We again prove by induction that

$$\begin{aligned} e^{-\eta {{\mathrm{Loss}}}_t^\mathrm {average}(\mathcal{S})/C}\ge \sum _{i=1}^N p(i)e^{-\eta {{\mathrm{Loss}}}_t^\mathrm {average}(\mathcal{S})}. \end{aligned}$$
(10)

The step on line 6 of Protocol 5 ensures, as in the proof of Theorem 2, that

$$\begin{aligned} e^{-\frac{\eta }{K_{t+1}}\sum _{k=1}^{K_{t+1}}\lambda (\gamma _{t+1,k},\omega _{t+1,k})/C}\ge \sum _{i=1}^Np_{t}(i)e^{-\frac{\eta }{K_{t+1}}\sum _{k=1}^{K_{t+1}}\lambda (\gamma _{t+1,k}(i),\omega _{t+1,k})}. \end{aligned}$$
(11)

The induction step is by multiplying inequalities (10) and (11). \(\square \)

5 Discussion and optimality

The loss bounds from Theorem 2 do not improve on inequality (6), which holds for Parallel Copies (see Sect. 2.3 for details). However, the performance of AAP-max and AAP-incremental does not depend on the order of outcomes in packs. In Sect. 6.2.1 we describe numerical experiments comparing AAP-max, AAP-incremental, and AAP-current against the loss of Parallel Copies averaged over permutations within packs.

If all \(K_t\) are equal, \(K_1=K_2=\cdots =K_T=K\), the algorithms AAP-max and AAP-incremental are identical and equivalent to applying the Aggregating Algorithm with the learning rate \(\eta /K\) to the game \(\mathfrak {G}^K\). Under the conditions of Theorem 1, the optimality property of the Aggregating Algorithm proven by Vovk (1998) apply.
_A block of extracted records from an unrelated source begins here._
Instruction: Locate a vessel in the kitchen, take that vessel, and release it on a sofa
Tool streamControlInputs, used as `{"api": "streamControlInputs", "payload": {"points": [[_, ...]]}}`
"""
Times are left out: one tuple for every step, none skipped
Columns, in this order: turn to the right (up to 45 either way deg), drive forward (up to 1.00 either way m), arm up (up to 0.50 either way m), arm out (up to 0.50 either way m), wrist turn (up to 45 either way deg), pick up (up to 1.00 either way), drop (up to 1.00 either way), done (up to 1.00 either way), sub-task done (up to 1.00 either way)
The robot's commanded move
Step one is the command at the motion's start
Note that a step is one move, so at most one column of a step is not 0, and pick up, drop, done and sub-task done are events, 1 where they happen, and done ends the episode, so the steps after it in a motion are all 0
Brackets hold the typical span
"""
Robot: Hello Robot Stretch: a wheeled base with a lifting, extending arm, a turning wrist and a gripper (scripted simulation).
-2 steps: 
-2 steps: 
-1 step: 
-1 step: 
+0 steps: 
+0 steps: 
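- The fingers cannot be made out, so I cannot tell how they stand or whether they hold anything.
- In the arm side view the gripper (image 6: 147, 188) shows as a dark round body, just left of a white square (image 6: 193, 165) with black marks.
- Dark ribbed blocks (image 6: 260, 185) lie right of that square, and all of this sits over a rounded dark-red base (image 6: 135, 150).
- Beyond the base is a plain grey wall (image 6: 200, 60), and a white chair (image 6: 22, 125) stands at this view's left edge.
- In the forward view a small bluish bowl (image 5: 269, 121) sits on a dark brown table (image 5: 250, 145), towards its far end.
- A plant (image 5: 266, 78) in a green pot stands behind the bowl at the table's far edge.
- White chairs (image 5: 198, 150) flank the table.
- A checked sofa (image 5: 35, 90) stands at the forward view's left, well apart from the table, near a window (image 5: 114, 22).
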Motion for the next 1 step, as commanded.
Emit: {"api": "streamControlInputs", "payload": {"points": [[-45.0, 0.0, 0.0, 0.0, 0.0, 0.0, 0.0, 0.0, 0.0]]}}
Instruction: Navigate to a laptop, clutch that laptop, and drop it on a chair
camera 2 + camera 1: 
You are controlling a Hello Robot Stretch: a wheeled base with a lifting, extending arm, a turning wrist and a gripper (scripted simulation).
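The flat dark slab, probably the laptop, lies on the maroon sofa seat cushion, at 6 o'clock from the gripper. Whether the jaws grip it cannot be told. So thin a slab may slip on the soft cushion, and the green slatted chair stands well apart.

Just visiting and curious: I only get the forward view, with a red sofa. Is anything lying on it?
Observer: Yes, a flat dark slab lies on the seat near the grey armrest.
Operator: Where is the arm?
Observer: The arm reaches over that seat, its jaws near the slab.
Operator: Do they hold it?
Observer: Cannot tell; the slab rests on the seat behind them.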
Thus the constants in the bounds of Theorem 2 cannot be improved without the loss of generality. However, if the pack size varies, AAP-max clearly uses a suboptimal learning rate \(\eta /K\) where \(\eta /K_t\) is needed. AAP-incremental does that if the pack size decreases. We compare AAP-incremental and AAP-max experimentally in Sect. 6.2.2.

The bound of Theorem 3 is, to our knowledge, novel and cannot be straightforwardly obtained using a parallel copies-type merging strategy. If the pack size is the same, the bound is optimal (and identical to those from Theorem 2). If the pack size varies, AAP-current always uses the optimal learning rate. However, technically it is not covered by the optimality results of Vovk (1998) as the game changes from step to step. We leave this as an open problem.

The bound of Theorem 3 involves cumulative average loss and do not imply good bounds for plain cumulative loss straightforwardly. If \(K_\mathrm {min}\le K_1,K_2,\ldots ,K_T\le K_\mathrm {max}\), then \({{\mathrm{Loss}}}_T^\mathrm {average}(\mathcal{S})\ge {{\mathrm{Loss}}}_T(\mathcal{S})/K_\mathrm {max}\) and \({{\mathrm{Loss}}}_{\mathcal{E}_i}^\mathrm {average}(\mathcal{S})\le {{\mathrm{Loss}}}_{\mathcal{E}_i}(\mathcal{S})/K_\mathrm {min}\). We get the bound

$$\begin{aligned} {{\mathrm{Loss}}}_T(\mathcal{S})\le \frac{K_\mathrm {max}}{K_\mathrm {min}}C{{\mathrm{Loss}}}_{\mathcal{E}_i}(\mathcal{S})+ \frac{CK_\mathrm {max}}{\eta }\ln \frac{1}{p(i)} \end{aligned}$$
(12)

for the cumulative loss of AAP-current, which appears inferior to those from Theorem 2. However, in experiments AAP-current shows good performance even in terms of the plain cumulative loss; see Sect. 6.2.3. Bound (12), loose it may be, provides an explanation to some phenomena we observe in Sect. 6.2.3.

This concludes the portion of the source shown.